▸ **Activity**
Gather every line below where "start" appears.

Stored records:
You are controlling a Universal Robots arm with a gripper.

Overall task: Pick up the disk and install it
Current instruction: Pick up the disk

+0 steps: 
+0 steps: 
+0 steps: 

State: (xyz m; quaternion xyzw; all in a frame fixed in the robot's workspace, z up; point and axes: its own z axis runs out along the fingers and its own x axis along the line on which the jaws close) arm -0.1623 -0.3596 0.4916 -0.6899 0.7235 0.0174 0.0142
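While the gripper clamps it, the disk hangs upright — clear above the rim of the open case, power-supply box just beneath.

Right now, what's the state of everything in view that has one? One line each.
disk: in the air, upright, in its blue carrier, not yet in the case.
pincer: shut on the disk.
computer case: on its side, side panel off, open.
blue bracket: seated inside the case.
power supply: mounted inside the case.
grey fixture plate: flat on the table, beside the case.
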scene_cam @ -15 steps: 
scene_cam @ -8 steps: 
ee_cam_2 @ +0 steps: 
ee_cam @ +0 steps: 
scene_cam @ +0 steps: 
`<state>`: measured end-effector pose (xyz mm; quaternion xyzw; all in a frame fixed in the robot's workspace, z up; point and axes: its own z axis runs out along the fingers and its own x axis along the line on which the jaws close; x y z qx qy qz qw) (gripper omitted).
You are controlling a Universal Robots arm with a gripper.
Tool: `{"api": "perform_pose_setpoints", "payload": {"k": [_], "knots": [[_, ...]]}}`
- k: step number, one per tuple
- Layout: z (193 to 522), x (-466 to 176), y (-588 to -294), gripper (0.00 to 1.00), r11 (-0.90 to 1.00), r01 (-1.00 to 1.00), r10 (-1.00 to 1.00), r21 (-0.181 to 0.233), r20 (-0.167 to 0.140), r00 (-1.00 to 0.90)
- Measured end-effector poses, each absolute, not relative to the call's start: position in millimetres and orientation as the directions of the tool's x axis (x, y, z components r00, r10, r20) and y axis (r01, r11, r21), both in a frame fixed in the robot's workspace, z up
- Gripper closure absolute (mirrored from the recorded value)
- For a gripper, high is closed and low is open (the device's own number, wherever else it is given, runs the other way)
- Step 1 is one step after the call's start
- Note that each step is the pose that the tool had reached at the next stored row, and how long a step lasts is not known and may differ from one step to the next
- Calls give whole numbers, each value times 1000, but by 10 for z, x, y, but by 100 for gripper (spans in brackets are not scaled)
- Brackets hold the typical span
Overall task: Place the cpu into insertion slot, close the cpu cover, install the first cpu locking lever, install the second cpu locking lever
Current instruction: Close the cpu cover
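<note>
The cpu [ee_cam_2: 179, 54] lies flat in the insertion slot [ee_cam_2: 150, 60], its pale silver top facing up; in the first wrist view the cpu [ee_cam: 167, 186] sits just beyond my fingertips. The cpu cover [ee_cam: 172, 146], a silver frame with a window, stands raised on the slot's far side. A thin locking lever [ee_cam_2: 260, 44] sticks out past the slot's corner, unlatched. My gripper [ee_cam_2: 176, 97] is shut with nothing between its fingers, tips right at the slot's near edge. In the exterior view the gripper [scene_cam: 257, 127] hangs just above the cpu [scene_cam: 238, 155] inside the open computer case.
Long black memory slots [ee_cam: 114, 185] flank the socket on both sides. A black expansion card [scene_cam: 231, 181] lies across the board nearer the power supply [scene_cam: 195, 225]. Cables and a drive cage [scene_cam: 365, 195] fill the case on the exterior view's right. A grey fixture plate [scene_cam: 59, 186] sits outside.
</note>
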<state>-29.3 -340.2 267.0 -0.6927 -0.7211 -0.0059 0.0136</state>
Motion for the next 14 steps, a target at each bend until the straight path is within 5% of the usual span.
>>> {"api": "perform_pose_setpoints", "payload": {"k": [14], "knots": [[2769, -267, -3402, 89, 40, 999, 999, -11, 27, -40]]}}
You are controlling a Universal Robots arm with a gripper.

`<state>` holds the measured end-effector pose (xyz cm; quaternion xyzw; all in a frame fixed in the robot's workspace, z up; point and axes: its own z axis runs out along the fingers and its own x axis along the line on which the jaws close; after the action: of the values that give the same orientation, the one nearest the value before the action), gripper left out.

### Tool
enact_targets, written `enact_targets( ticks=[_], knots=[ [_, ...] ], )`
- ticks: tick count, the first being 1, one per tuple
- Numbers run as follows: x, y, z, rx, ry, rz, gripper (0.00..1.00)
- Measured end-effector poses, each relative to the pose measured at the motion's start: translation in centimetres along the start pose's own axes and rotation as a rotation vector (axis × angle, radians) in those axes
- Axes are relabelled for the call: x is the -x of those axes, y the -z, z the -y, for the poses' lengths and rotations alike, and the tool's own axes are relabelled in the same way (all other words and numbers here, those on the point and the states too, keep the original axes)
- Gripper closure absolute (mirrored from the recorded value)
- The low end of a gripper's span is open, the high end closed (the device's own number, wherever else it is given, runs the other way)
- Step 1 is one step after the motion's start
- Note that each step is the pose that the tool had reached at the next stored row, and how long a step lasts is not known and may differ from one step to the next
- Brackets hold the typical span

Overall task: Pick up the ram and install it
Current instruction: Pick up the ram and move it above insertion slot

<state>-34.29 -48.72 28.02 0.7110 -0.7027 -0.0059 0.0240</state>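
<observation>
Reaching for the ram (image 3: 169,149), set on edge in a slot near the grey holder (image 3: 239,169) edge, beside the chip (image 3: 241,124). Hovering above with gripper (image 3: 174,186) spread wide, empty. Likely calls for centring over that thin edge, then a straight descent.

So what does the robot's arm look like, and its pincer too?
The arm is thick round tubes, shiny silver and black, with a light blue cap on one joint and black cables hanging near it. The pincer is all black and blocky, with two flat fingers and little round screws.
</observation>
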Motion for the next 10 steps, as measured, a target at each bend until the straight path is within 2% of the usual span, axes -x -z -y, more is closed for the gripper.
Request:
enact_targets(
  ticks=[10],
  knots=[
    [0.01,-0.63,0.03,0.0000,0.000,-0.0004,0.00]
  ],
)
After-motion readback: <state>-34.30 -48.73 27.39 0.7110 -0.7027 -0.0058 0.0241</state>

▸ **Answer to this task**
- Measured end-effector poses, each absolute, not relative to the call's start: position in millimetres and orientation as the directions of the tool's x axis (x, y, z components r00, r10, r20) and y axis (r01, r11, r21), both in a frame fixed in the robot's workspace, z up
- Step 1 is one step after the call's start
- Measured end-effector poses, each relative to the pose measured at the motion's start: translation in centimetres along the start pose's own axes and rotation as a rotation vector (axis × angle, radians) in those axes
- Step 1 is one step after the motion's start

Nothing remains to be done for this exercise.